Another day, another “should you really be going into U.S. politics???” artifact at the ol’ Museum.  Here’s Frankie Muniz aka Malcolm from Malcolm in the Middle aka NASCAR race car driver (yes, that’s what he’s been up to for the last several years) aka “didn’t you pull a gun on your girlfriend a few months ago?”…  

Enjoy (via StarPulse (what is that even?)):

Frankie Muniz is planning a move into politics - the actor has revealed he’s preparing to run for public office.
 
The former child star, who was a hit on comedy show “Malcolm In The Middle,” told his followers on Twitter he’s planning a campaign to run for office, reportedly in his adopted state of Arizona.
 
He writes, “I’m going to be a politician. I’m running for public office.

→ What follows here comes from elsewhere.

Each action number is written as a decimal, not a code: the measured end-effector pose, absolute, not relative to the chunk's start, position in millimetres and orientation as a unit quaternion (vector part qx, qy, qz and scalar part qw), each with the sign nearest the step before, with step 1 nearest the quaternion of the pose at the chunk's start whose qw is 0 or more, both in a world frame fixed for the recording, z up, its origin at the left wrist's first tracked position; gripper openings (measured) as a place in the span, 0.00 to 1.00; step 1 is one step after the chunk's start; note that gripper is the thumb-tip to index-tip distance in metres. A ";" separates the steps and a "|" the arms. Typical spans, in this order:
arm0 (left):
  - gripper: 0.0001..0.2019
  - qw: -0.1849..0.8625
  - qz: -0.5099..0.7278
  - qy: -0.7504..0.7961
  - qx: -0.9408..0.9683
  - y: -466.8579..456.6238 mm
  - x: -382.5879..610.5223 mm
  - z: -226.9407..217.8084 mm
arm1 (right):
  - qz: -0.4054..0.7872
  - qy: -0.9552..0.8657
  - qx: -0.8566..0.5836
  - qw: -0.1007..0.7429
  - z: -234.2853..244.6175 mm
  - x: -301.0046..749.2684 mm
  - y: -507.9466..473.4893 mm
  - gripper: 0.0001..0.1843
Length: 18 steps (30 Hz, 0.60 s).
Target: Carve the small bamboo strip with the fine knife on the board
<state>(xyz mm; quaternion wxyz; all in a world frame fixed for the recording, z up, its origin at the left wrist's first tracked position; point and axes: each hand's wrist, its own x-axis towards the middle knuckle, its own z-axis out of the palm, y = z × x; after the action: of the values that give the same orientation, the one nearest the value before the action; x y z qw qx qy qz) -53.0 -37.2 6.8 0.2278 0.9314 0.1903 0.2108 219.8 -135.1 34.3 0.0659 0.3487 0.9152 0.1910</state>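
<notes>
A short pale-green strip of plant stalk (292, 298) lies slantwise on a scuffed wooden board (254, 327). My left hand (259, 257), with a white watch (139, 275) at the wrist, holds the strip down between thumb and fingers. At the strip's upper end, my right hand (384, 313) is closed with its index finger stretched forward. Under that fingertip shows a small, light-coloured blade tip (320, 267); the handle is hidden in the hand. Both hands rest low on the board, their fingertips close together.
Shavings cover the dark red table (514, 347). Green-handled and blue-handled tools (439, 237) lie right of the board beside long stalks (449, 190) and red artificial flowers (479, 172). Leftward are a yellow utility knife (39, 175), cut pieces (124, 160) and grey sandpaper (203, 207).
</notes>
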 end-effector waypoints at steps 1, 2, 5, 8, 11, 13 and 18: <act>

I will be announcing soon.”
 
But Muniz’s political takeover won’t be immediate - the 25 year old added “#Muniz2016” to his Twitter feed, meaning his plans won’t take place for another five years.

The actor made headlines in February after an altercation with his girlfriend Elycia Turnbow, during which he reportedly held a loaded gun to his head.

Muniz’s rep subsequently slammed reports he was suicidal and insisted a “gun played no part” in the feud.

Do you feel safer / better about potentially voting for Frankie Muniz as god-knows-what of the great state of Arizo… (it’s honestly too comical to even write that sentence out) now that his publicist says that a gun played no part in his feud with his girlfriend?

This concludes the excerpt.